The rest of the paper follows the following format. In Section 2, the main factors that affect electricity load are discussed and their impact on the load is illustrated graphically using empirical data. Section 3 describes the sources of the electricity load data employed in the analysis as well as weather and macro-economic data utilized in the proposed model. The proposed modeling approach is detailed in Section 4 and concluding remarks are made in Section 5.
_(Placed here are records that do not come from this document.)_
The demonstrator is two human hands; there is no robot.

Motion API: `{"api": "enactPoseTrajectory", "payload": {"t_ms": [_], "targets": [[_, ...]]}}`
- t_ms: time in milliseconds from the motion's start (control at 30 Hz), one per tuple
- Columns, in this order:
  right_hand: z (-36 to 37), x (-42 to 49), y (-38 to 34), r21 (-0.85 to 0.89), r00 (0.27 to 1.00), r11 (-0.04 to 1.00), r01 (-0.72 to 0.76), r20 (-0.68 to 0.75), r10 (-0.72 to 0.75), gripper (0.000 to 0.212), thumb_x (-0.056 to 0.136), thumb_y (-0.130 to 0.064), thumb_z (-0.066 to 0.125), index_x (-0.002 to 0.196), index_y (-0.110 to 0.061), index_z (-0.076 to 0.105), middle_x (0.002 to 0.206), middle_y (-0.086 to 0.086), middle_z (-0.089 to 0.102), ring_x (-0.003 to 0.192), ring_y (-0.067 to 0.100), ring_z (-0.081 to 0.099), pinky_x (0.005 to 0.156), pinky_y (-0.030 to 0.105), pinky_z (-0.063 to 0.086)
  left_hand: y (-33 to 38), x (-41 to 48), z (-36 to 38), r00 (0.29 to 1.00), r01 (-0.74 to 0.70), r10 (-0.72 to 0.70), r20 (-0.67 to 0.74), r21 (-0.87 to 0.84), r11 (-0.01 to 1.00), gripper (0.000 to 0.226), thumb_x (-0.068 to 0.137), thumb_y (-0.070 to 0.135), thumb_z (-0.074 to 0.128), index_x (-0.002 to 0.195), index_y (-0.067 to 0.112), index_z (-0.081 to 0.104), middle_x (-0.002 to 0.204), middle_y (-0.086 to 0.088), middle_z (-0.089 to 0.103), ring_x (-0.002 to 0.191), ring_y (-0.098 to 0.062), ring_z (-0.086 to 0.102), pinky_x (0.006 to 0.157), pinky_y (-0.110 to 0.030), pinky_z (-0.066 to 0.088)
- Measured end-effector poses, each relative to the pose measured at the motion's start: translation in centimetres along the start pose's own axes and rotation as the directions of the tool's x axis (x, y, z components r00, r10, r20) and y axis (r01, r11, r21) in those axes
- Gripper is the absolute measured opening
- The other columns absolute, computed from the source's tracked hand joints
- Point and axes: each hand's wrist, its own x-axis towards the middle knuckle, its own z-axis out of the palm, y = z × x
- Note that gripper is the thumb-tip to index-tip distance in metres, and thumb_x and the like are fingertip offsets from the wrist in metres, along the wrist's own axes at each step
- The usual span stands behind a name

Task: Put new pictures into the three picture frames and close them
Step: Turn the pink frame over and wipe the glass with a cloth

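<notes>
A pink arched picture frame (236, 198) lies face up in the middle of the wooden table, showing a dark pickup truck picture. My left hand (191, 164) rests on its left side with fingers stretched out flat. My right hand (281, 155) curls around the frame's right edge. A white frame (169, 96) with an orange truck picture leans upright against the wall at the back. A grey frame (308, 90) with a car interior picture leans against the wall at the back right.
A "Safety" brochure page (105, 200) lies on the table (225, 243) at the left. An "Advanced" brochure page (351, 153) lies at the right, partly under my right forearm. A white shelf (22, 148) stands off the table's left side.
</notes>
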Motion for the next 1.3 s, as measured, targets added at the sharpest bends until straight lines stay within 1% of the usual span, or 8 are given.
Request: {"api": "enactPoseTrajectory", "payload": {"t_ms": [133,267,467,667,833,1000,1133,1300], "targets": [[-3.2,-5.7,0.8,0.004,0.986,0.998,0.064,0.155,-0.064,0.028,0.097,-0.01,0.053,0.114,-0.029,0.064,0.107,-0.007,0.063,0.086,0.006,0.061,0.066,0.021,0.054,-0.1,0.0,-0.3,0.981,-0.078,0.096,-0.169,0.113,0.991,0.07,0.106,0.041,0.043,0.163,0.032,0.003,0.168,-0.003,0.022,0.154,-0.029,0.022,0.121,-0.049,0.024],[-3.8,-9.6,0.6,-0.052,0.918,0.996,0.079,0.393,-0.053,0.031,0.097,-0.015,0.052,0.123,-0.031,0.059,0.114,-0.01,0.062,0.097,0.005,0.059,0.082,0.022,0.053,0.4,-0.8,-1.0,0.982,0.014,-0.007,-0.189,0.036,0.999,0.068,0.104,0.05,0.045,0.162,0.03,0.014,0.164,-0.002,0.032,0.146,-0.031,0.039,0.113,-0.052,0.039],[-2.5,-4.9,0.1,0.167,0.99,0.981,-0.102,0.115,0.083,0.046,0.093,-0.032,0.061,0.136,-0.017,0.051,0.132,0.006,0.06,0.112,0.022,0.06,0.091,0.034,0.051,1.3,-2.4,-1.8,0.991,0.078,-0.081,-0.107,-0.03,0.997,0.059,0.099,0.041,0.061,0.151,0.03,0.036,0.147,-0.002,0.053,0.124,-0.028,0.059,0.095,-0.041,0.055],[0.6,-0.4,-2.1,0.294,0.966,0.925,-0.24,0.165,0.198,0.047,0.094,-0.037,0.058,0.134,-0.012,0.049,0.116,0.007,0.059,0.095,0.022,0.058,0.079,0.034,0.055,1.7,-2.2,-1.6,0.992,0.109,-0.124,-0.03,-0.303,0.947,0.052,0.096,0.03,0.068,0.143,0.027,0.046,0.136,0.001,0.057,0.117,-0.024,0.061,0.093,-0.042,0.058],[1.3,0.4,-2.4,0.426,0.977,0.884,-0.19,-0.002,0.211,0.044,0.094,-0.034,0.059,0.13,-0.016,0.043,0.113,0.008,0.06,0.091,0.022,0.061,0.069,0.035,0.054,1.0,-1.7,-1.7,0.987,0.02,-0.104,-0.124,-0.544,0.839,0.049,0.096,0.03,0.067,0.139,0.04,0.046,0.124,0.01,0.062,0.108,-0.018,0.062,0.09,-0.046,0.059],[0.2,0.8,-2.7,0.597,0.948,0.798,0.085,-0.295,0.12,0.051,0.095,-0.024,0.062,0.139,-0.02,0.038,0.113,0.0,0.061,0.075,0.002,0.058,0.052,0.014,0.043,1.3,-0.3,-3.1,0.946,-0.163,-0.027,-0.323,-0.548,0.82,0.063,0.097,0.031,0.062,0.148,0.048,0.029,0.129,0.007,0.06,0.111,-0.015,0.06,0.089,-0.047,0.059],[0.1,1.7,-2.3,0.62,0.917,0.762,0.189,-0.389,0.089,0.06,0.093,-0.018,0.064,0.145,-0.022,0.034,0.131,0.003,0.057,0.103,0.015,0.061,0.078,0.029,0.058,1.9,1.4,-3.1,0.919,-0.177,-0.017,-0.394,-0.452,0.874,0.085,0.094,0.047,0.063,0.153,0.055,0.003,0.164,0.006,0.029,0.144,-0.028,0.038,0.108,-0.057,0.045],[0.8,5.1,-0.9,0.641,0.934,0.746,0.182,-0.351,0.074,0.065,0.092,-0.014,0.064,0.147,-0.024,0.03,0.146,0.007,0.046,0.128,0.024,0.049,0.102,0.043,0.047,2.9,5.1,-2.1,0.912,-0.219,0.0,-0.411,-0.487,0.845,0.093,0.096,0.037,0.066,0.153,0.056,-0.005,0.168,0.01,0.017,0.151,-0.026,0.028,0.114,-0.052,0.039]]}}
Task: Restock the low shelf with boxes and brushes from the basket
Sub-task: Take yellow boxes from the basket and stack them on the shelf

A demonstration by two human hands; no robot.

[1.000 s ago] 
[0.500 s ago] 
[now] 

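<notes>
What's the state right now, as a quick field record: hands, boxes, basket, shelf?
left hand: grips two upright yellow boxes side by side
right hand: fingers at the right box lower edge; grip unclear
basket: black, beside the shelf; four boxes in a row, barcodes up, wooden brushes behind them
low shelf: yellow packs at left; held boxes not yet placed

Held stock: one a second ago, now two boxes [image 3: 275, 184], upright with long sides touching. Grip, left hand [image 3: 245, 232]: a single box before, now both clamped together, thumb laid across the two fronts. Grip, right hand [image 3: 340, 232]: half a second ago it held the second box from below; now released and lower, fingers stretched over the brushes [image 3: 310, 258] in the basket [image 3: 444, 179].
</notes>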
2. The Factors Affecting Electricity Load

There are many factors that affect the electricity load, some in the short term and others in the long term. Fahad and Arbab [23] described the impact of various factors on the short-term load and grouped those factors into four categories, namely time, weather, economy, and random disturbances. Several economic and macroeconomic factors influence the electricity load over the long-term and researchers have utilized these to obtain long-term forecasts. Some examples of such variables are gross domestic product (GDP), gross domestic product per capita (GDP per capita), and population size. At the initial stages of the proposed modeling approach, long-term trend is removed using a regression model that accounts for several macro-economic variables and population size.
The time related changes in electricity load are not only due to long-term trend. Daily variations in human activity due to working, leisure, and sleeping periods (see Figure 1) can introduce a cyclical pattern with a 24-hour period. Other time related factors including day of the week, holidays, and seasonal changes in consumer behavior can affect this 24-hour cycle as seen in Figure 1.
The weather variables, such as temperature, humidity, precipitation, and wind speed, have played a significant role in electricity load forecasting, such as in the models used by the PJM TRO. Out of these factors, the temperature plays a major role (Figure 2). The effect of seasons on the electricity load, as seen in Figure 3, can be mainly attributed to seasonal fluctuation of the temperature, even though seasonal changes in human behavior can also play a role. The proposed approach to modeling electricity load strives to capture these effects due to seasonality, week-day and weekend differences, as well as the intra-day fluctuation of temperature on the 24-hour load curve. Details of how this is accomplished are given in Section 4.

3. Data Sources

The historical load dataset used in this study was obtained from the Pennsylvania-New Jersey-Maryland RTO website (PJM) [24]. The data cover a sub region of PJM (see Figure 4), namely the Atlantic City Electric company (AE), which serve approximately 556,000 customers in eight counties (Atlantic, Burlington, Camden, Cape May, Cumberland, Gloucester, Ocean, and Salem), in southern New Jersey. This dataset includes hourly observations measured in megawatts (MW) over 20 years from 1 January 1993 through 31 December 2012 (see Figure 5), which were used for modeling purposes (i.e., as training data), and data from 1 January 2013 through 31 December 2013, shown in Figure 6, which were used as test data for computing forecasting error. The weather data were obtained from the National Oceanic Atmospheric Administration (NOAA) based on four weather stations in different locations of the study area, southern New Jersey. These stations are located in Atlantic City, Millville, Mount Holly, and Wildwood.
The economic data were obtained from Federal Reserve Bank of St. Louis. The specific economic variables used in this study are: industrial production index in the US (IPI) which is an economic indicator that measures the amount of the output from manufacturing, mining, electric and gas industries; government employment in New Jersey (NJGOVTN), which is defined as the total body of employees in all government agencies apart from the military; home vacancy rate in New Jersey (NJHVAC), which is defined as the percentage of all available units in a rental property that are vacant or unoccupied at a particular time.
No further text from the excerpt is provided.